- O Ministério Público da Bahia investiga Geddel Vieira Lima por suspeita de recebimento de propina de R$ 1 milhão ligada à fuga do líder do Primeiro Comando de Eunápolis, Dadá.
- Diálogos apreendidos em celulares usados na Operação Duas Rosas indicam que Geddel era chamado de “chefe” pelos interlocutores, incluindo o ex-deputado Uldurico Júnior e a ex-diretora do presídio Joneuma Silva Neres.
- A promotoria aponta que metade da propina de R$ 2 milhões para executar a fuga seria destinada a Geddel, conforme relatos de Joneuma. A operação foi deflagrada em 16 de dezembro de 2024.
- Joneuma Delator revelou que Uldurico Júnior favorecia regalias aos detentos do grupo de Dadá, como acesso a TVs, geladeiras, refeições diferenciadas e visitas especiais, além de encontros reservados com Geddel.

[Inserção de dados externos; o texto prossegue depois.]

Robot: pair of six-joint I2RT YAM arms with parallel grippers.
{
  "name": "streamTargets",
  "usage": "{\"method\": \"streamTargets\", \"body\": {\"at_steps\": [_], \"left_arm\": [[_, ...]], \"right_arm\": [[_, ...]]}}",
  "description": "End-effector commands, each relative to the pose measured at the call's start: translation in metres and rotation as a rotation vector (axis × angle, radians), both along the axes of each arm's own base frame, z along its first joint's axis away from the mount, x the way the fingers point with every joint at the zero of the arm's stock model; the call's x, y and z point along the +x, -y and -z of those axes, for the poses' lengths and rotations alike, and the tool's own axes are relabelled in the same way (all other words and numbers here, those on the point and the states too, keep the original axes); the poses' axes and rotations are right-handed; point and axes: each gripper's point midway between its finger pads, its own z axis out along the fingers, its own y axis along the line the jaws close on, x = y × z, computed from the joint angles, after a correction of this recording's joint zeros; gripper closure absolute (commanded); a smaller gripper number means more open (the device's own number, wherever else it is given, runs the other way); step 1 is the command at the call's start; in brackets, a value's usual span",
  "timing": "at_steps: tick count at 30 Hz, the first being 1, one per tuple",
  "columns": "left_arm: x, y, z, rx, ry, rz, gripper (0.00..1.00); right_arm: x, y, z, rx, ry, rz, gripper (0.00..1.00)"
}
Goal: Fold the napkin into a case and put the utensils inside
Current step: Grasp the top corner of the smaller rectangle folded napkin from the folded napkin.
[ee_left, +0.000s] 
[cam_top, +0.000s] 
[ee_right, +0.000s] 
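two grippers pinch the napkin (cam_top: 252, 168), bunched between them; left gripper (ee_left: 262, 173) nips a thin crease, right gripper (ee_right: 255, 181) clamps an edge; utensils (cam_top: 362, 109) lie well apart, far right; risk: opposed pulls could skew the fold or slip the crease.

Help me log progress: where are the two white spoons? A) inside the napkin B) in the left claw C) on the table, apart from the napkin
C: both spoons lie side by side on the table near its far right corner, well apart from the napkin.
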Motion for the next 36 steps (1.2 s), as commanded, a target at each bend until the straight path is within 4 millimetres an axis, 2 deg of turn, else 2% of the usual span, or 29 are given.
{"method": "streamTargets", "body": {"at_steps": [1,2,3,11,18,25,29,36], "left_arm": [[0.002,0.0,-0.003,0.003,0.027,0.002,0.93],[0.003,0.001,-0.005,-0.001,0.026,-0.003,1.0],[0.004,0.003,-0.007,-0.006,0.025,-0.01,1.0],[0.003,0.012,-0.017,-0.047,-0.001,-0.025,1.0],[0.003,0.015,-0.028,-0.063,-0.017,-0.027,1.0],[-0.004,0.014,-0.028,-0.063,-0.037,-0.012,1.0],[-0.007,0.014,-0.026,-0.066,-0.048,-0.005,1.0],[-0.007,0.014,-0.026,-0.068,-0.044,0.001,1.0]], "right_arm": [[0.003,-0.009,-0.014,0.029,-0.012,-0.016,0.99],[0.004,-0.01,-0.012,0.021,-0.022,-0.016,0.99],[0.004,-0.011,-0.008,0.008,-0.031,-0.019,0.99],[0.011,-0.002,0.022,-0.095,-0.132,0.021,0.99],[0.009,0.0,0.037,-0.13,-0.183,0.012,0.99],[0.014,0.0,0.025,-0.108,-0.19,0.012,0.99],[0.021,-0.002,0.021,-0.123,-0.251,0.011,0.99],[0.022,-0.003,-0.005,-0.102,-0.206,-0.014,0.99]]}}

- Em 2017, a Polícia Federal encontrou R$ 51 milhões em dinheiro vivo em imóvel ligado a Geddel, usado como “bunker” para ocultação de propinas; o ex-ministro foi condenado pelo STF a 14 anos por lavagem de dinheiro.
O Ministério Público da Bahia investiga o ex-deputado federal Geddel Vieira Lima por suspeita de recebimento de propina de 1 milhão de reais em uma operação ligada à fuga de líderes do narcotráfico. A investigação envolve diálogos capturados em celulares apreendidos na ação Duas Rosas, realizada no dia 16 de maio.
Segundo o MP, Geddel é citado como o suposto “chefe” em conversas com o ex-deputado Uldurico Júnior e com a ex-diretora do presídio de Eunápolis, Joneuma Silva Neres. Ela firmou delação premiada após confessar participação na fuga de 15 detentos, incluindo o líder do Primeiro Comando de Eunápolis, em dezembro de 2024.
Detalhes da operação
A expressão rosa aparece como codinome de dinheiro nas mensagens apreendidas. O dinheiro seria parte de uma suposta propina para executar a fuga de Dadá, conforme apurado pelo Gaeco. Uldurico Júnior é apontado como operador da influência sobre a direção do presídio.
Joneuma informou que parte da propina, estimada em 2 milhões de reais, seria destinada ao suposto chefe e à liderança da organização. O MP instaurou um Procedimento Investigatório Criminal para apurar a ligação entre Geddel e o pagamento.
Contexto anterior
A investigação remonta a setembro de 2017, quando a Polícia Federal encontrou grande soma em dinheiro no apartamento atribuído a Geddel, que chegou a ser condenado pela Justiça. Peritos identificaram impressões digitais de Geddel nas notas, em operação que ficou marcada como uso do imóvel para ocultação de propinas.
Promotores destacam que a suposta rede de favorecimentos envolveu regalias a internos, como acesso a eletrodomésticos, festas e visitas especiais. A apuração aponta ainda contatos entre Geddel e interlocutores sobre o repasse dos valores.
Situação atual
A reportagem busca contato com Geddel e com Uldurico Júnior para esclarecimentos. Não houve conclusão sobre responsabilização imediata, e o MP segue colhendo informações para confirmar ou não a participação do ex-deputado na trama de propina vinculada à fuga de detentos.